Revenons à mon «lanceur d’alerte». Dans le fourmillement participatif aussi foutraque qu’enthousiasmant autour du projet urbanistique visant à redonner à cette Riponne la place qu’elle mérite au cœur de la cité, est-ce qu’on n’oublierait pas un peu l’importance de l’Espace Arlaud? Dans le livre «Lausanne entre deux places», édité par la Ville, on voit souvent Rumine, l’église méthodiste allemande et sa cure, la Grenette (détruite en 1933), le jet d’eau éphémère de l’hiver 1868-1869, le Cercle démocratique, les voitures aujourd’hui enterrées dans le parking, mais très rarement le plus vieux musée de Lausanne.

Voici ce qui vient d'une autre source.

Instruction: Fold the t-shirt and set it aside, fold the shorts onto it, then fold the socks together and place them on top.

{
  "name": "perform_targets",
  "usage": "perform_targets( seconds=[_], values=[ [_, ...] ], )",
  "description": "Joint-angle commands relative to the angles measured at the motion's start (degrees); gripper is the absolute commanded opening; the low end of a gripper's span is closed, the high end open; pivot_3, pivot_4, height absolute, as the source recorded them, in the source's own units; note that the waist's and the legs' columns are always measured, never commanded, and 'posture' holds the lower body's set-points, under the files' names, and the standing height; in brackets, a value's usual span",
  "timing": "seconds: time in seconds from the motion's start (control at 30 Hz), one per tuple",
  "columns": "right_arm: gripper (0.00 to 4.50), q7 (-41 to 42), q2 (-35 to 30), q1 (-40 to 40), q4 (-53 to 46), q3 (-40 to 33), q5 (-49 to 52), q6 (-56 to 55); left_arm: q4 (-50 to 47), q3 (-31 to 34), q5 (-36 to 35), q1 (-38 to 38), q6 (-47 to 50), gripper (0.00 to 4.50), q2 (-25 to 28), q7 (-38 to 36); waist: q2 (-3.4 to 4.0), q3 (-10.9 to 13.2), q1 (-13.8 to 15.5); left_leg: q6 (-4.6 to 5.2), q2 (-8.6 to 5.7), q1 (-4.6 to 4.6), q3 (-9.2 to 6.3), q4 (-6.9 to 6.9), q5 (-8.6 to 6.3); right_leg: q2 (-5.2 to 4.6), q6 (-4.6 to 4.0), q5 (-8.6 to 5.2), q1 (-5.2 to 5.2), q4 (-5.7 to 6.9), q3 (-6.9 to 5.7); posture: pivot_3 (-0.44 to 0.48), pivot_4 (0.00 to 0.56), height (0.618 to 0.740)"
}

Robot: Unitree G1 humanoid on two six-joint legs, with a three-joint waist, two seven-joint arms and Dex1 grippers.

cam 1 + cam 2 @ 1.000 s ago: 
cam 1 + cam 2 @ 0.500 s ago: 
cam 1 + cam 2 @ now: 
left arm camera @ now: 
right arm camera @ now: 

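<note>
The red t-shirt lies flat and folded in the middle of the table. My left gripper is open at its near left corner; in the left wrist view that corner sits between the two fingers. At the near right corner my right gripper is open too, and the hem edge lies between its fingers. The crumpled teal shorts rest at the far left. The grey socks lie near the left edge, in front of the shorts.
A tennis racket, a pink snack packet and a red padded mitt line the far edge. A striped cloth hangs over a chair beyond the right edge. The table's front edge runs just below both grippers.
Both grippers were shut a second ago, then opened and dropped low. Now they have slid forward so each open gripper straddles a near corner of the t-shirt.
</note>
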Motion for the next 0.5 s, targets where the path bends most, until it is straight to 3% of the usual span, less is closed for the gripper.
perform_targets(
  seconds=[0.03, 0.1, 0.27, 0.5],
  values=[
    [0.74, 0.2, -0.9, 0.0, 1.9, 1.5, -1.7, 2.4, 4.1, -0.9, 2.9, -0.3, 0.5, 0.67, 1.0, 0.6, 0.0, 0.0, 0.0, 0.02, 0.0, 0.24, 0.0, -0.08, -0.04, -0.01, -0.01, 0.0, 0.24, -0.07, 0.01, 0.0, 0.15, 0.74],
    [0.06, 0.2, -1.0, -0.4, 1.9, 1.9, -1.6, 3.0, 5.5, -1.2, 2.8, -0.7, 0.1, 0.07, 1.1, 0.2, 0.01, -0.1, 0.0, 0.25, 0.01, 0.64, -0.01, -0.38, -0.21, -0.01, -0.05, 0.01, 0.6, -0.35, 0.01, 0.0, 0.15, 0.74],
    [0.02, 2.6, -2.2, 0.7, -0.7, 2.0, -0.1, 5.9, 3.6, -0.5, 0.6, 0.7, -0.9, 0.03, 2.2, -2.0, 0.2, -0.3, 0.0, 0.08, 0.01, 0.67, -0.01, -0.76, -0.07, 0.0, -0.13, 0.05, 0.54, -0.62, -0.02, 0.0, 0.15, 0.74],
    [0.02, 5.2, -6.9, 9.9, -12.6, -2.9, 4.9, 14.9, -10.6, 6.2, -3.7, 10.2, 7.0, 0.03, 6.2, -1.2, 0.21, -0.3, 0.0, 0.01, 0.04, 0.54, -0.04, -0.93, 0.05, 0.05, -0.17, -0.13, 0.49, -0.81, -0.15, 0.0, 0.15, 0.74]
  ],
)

Il faut dire qu’il est désormais très bien caché. Derrière un agglutinement cubique servant à la fois de kiosque et de sortie du métro et du parking. Donc est-ce qu’on ne pourrait pas raser tout ça? Après tout, même une ville comme Paris a su rendre les accès à son métropolitain élégant. À l’image des édicules et autres entourages art nouveau dessinés par l’architecte Hector Guimard au début du XXesiècle. Aussi beaux que discrets.